## What you are asked to do
When the line containing "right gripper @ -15" appears in the data below, begin copying there and stop only after the line containing "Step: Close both".

Segment Start: Data supplied

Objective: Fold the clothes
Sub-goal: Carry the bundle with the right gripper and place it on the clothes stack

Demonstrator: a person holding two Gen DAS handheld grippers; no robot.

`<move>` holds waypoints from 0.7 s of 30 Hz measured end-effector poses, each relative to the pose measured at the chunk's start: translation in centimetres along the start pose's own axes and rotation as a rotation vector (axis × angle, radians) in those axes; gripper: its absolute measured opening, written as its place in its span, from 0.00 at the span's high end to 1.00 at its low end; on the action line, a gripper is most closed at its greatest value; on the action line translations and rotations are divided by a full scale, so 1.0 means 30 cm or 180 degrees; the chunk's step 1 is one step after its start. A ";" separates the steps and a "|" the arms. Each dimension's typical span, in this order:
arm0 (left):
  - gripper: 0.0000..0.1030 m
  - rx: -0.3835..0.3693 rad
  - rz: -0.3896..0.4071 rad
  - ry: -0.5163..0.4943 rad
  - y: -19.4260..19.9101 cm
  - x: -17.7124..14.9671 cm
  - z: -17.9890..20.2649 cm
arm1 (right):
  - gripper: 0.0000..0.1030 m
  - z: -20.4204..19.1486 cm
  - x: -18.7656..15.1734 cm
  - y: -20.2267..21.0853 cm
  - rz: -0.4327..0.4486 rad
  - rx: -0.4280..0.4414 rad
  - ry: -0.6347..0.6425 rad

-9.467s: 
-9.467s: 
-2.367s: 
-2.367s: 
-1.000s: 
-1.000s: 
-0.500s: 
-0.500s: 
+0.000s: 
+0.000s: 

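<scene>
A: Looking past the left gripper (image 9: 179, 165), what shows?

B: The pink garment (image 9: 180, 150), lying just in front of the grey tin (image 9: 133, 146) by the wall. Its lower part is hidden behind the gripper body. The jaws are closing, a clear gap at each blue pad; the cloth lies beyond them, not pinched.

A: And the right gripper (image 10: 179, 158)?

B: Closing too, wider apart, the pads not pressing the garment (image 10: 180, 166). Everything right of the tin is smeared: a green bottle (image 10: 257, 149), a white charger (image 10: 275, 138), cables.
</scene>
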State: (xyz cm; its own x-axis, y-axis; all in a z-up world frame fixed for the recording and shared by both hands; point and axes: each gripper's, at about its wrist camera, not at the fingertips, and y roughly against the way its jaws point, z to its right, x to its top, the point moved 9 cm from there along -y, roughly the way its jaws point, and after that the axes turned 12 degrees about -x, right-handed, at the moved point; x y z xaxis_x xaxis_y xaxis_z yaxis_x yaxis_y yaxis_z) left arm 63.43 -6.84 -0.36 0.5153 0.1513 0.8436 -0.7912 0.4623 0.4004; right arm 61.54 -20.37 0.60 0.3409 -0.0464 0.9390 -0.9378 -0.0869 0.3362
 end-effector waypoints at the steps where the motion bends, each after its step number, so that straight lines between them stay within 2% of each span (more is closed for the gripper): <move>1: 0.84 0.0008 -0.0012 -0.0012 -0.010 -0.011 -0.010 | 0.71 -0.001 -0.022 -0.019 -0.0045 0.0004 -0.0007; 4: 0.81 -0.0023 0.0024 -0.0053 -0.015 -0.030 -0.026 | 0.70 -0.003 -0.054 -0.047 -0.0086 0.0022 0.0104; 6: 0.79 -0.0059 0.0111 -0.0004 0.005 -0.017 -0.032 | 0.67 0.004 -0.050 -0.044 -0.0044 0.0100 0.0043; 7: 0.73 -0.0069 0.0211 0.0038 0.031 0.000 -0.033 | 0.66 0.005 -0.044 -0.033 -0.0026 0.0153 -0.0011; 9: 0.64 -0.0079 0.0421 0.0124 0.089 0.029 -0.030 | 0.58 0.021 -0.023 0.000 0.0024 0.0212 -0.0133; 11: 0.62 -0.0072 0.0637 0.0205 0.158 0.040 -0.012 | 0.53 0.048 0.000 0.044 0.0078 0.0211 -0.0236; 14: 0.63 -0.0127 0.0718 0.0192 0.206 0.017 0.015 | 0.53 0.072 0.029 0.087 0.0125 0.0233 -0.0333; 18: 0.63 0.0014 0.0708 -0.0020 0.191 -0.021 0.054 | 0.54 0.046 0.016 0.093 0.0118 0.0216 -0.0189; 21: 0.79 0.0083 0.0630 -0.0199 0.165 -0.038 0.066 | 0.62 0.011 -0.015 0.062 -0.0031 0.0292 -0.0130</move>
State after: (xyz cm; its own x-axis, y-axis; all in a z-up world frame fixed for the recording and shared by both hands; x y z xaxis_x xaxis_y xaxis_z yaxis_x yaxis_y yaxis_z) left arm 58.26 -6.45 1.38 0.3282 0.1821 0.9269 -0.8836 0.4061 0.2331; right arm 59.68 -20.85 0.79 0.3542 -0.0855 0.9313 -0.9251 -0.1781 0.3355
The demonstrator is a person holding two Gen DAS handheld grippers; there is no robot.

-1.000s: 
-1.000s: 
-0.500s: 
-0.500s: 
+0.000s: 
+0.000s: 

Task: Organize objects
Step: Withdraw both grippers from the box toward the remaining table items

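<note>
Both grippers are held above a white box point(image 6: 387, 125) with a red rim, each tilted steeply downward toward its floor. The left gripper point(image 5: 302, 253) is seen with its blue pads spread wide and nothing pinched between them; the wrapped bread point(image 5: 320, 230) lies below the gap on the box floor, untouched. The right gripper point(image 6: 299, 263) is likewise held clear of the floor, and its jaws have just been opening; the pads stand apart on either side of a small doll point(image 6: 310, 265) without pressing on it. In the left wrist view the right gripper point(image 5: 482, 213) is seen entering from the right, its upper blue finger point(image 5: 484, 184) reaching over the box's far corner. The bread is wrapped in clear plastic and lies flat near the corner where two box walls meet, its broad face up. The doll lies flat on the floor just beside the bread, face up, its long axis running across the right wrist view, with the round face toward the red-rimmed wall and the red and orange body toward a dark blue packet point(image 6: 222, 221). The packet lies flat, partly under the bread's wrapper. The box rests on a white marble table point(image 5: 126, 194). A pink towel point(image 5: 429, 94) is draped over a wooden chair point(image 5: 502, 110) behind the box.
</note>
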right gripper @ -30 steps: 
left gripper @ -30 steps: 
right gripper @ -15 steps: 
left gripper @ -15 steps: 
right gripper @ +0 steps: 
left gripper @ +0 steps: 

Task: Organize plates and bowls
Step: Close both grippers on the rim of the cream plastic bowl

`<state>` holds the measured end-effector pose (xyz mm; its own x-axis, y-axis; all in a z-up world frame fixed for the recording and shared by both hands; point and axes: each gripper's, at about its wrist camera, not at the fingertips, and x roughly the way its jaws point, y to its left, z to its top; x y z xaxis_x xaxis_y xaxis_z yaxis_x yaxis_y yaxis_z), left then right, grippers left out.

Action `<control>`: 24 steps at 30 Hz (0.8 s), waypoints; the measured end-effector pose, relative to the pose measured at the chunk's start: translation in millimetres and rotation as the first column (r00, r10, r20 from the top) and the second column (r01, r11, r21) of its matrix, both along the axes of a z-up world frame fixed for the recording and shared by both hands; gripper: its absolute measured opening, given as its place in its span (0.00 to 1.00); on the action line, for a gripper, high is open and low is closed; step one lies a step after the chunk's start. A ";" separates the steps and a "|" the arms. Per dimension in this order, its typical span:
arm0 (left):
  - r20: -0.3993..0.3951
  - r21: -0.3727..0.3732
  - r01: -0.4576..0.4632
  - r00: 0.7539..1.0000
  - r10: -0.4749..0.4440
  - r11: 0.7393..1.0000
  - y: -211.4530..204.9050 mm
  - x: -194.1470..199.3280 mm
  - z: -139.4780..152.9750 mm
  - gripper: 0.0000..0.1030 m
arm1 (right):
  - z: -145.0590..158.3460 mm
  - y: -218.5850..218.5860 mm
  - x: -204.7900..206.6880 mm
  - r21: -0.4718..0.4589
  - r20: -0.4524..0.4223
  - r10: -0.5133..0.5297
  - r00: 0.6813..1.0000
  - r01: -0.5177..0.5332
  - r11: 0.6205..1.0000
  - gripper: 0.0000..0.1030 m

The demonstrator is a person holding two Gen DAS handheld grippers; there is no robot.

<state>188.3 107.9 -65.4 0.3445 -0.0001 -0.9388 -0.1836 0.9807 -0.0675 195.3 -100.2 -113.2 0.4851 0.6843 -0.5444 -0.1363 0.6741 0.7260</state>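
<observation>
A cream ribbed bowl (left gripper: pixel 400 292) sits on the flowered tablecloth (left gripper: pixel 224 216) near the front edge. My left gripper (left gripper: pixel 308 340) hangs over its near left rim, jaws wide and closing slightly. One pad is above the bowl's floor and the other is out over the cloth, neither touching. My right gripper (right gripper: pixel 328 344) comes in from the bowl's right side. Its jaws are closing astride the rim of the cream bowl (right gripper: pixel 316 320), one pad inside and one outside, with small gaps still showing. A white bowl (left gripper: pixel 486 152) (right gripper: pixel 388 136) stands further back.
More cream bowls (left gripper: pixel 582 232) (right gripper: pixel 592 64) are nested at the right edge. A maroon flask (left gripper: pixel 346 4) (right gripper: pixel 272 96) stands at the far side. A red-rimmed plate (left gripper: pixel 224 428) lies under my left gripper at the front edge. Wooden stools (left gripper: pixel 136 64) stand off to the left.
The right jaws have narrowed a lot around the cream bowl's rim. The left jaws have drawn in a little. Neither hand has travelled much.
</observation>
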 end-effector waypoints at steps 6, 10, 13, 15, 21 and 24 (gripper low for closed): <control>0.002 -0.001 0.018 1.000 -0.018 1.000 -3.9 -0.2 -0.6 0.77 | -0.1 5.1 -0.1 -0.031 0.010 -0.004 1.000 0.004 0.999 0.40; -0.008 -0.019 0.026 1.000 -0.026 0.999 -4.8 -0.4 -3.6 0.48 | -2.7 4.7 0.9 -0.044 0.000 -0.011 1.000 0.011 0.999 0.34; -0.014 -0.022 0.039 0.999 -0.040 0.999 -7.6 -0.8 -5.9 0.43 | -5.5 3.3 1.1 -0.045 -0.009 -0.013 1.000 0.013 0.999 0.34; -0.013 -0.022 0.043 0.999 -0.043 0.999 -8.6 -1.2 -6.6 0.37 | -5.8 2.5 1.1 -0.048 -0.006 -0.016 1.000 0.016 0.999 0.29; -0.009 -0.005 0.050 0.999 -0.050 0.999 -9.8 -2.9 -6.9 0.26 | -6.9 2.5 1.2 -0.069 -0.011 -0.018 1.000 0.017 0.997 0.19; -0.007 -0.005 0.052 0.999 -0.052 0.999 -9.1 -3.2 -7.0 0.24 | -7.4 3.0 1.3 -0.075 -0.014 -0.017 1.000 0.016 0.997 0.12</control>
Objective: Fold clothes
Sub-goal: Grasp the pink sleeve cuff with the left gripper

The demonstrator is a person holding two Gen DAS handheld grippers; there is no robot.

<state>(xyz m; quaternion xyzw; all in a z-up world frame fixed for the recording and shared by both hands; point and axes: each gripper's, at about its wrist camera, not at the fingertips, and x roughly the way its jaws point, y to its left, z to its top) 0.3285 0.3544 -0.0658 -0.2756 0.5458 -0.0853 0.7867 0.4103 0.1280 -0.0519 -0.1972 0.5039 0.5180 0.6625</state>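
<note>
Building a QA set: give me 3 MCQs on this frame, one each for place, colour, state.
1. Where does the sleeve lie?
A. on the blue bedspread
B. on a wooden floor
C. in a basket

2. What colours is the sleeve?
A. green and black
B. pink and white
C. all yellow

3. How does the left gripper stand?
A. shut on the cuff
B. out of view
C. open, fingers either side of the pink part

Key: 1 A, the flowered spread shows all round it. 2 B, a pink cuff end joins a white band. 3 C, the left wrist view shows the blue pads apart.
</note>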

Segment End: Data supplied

## Worked solution
right gripper @ -15 steps: 
left gripper @ -15 steps: 
right gripper @ +0 steps: 
left gripper @ +0 steps: 

Task: Organize plates and bowls
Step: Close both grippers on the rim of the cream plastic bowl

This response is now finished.